§ **EXERCISE PROMPT**:
All lines from the one containing "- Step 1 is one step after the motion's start" down to the one containing "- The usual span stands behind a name", both ends included, are to be given again exactly; omit the rest of the listing below.
*** Opening of RAW DATA ***
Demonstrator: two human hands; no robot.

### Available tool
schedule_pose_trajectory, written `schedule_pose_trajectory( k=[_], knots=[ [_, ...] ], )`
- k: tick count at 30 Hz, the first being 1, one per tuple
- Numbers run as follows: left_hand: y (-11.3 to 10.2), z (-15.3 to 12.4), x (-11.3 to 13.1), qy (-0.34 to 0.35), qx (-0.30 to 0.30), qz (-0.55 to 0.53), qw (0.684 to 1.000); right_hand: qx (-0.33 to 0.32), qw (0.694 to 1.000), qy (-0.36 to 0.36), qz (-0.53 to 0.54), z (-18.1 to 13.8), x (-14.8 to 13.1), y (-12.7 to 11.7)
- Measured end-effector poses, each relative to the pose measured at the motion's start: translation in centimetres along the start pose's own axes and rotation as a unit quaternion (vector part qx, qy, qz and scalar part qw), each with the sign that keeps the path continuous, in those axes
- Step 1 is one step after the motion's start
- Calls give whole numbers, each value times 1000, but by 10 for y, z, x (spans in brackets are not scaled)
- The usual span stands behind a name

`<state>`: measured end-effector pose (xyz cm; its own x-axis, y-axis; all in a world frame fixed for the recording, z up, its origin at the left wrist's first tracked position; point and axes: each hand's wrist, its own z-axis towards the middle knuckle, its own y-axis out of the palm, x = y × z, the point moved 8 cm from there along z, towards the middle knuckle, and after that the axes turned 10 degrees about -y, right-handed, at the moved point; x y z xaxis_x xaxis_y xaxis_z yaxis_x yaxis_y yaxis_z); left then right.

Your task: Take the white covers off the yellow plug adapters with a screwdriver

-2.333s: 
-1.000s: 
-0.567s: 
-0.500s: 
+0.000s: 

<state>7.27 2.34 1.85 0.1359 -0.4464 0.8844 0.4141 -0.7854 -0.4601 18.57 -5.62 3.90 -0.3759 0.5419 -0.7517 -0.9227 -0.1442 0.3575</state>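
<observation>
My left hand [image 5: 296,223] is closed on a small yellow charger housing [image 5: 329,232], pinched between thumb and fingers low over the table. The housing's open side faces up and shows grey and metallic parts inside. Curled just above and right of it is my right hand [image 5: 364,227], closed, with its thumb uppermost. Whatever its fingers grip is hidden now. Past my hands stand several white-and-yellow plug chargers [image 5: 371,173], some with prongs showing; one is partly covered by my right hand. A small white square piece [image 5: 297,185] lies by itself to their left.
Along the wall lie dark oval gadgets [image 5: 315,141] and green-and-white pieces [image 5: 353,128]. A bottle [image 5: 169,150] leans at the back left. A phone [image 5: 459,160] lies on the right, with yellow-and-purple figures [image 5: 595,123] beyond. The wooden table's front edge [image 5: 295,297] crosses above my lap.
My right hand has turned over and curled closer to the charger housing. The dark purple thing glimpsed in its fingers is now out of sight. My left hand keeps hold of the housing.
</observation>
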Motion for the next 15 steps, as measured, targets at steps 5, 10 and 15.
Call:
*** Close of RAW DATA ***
§ **EXERCISE SOLUTION**:
- Step 1 is one step after the motion's start
- Calls give whole numbers, each value times 1000, but by 10 for y, z, x (spans in brackets are not scaled)
- The usual span stands behind a name

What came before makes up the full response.